THE NEW HOME.
Next day at noon that strangely-assorted pair, the sordid old man and
the gentle child, set out in a peasant's waggon, which he had hired for
a few pence, to ride across the meadows to Boston. The morning was very
fair. In the night the mist had flown, and now the sun shone out warm
and cheerful, giving the necessary brightness to the scene. It lay
tenderly on the quaint fen village, and the little gilt vane on the
church steeple glittered proudly, almost as if it were real gold.
Gladys sat with her back to the old horse, quite silent, never allowing
her eyes for a moment to wander from that picture until distance made it
dim. She had no tears, though she was leaving behind all that love had
hallowed. She wondered vaguely once or twice whether it would be her
last farewell, or whether, in other and happier years, she might come
again to kneel by that nameless grave. Abel Graham paid small attention
to her. He tried to engage in a conversation with the peasant who sat on
the front of the waggon, holding the reins loosely in his sunburnt
hands; but that individual was stolid, and when he did vouchsafe a
remark, Abel did not understand him, not being familiar with fen
vernacular. They reached Boston in ample time for the train, even
leaving half an hour to spare. This half hour the old man improved by
hunting up the dealer in whose hands were two of his brother's pictures,
leaving Gladys at the station to watch their meagre luggage. He drove a
much better bargain than the artist himself could have done, and
returned to the station inwardly elated, with four pounds in his pocket;
but he carefully concealed from his niece the success of his
transaction--not that it would have greatly concerned her, she was too
listless to take interest in anything.
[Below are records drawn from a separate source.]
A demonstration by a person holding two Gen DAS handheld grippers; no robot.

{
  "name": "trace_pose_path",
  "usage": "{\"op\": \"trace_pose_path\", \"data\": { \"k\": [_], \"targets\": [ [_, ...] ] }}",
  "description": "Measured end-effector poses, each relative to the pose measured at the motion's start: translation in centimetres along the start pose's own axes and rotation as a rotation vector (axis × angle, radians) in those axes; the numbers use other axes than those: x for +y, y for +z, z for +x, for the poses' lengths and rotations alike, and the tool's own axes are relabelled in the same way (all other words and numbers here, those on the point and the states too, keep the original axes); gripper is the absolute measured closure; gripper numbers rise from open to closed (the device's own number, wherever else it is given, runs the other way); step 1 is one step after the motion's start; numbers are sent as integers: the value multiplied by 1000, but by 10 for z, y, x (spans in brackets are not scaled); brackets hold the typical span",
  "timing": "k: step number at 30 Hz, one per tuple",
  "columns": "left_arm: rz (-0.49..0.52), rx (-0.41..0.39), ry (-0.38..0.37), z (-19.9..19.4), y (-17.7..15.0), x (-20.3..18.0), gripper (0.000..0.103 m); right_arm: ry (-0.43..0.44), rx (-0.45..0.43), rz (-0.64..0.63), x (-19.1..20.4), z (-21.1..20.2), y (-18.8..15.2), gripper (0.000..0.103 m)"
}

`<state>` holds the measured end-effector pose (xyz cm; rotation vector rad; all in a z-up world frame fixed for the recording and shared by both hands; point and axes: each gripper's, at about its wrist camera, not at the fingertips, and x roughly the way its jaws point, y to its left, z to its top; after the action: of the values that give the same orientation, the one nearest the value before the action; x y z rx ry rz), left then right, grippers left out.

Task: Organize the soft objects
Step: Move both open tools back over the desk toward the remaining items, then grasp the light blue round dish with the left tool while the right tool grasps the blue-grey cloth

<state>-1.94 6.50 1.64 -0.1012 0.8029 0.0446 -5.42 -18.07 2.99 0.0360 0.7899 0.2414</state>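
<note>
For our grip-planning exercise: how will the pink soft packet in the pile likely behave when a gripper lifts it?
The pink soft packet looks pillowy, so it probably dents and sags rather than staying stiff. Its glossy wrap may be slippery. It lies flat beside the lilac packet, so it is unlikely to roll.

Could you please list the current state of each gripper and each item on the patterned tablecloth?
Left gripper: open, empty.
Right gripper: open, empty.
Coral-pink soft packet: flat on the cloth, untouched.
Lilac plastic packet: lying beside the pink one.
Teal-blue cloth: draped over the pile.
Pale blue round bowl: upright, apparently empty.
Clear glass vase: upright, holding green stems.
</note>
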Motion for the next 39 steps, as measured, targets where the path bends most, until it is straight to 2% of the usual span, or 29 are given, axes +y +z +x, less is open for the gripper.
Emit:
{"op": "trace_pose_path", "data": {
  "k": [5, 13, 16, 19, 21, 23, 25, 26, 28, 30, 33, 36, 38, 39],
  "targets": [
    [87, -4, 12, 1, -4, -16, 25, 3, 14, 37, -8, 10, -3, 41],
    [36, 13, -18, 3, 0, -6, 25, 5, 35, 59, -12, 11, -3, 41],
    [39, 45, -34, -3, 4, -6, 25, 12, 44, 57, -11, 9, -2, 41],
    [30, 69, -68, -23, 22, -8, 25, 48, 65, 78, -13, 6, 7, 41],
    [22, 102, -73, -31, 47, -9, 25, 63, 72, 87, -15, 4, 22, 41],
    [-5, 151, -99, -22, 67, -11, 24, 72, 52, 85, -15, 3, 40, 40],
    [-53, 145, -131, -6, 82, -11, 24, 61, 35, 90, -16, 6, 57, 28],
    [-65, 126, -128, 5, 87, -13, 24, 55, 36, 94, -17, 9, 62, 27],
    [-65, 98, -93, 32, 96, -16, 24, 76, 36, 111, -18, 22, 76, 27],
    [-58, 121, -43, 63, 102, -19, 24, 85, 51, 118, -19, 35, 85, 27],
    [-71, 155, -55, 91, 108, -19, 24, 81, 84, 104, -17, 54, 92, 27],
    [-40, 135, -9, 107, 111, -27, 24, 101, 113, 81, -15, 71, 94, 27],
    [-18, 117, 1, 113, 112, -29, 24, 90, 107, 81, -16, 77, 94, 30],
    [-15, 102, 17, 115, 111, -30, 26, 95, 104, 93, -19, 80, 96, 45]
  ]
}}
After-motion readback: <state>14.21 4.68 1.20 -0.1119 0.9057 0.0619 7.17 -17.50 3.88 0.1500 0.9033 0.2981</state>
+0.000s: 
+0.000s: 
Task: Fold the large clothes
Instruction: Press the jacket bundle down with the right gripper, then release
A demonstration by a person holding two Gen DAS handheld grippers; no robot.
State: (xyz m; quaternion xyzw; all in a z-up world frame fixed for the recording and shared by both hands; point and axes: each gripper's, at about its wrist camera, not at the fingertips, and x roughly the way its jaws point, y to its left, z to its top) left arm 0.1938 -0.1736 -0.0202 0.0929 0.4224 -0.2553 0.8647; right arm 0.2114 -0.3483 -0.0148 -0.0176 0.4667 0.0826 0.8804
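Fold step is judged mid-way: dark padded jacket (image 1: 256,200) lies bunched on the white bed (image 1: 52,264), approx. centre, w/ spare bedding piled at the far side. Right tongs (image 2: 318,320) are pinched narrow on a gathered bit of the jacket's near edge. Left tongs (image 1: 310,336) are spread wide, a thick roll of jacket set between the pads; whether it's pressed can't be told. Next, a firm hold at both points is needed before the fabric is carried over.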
At one o'clock the dreary railway
journey began, and after many stoppages and changes, late at night
Gladys was informed that their destination was reached. She stepped from
the carriage in a half-dazed manner, and perceived that they were in a
large, brilliantly-lighted, but deserted, city station. All her worldly
goods were in one large, shabby portmanteau, which the old man weighed,
first in one hand and then in the other.
'I think we can manage it between us. It isn't far, and if I leave it,
it will cost tuppence, besides taking Wat Hepburn from his work
to-morrow to fetch it.'
'Can't we have a cab?' asked Gladys innocently.